OTOH, some masqueraded states like TASK_REPORT_IDLE and
TASK_REPORT_MAX are also reported inadvertently, which confuses
things even more and most userspace tools do not even take them
into consideration.
So add a new variable in company with the old raw value to
report task state in symbolic chars, which are self-explaining
and no further translation is needed.

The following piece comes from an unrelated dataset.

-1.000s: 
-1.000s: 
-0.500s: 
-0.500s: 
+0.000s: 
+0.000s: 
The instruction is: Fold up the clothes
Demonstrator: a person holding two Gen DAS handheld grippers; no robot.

Of course this does not
break any userspace tool.
Note for PREEMPT_ACTIVE, we introduce 'p' to report it and use
the old conventions for the rest.
Signed-off-by: Ze Gao <zegao@tencent.com>
Reviewed-by: Masami Hiramatsu (Google) <mhiramat@kernel.org>
Acked-by: Ian Rogers <irogers@google.com>
---
include/trace/events/sched.h | 44 ++++++++++++++++++++++--------------
1 file changed, 27 insertions(+), 17 deletions(-)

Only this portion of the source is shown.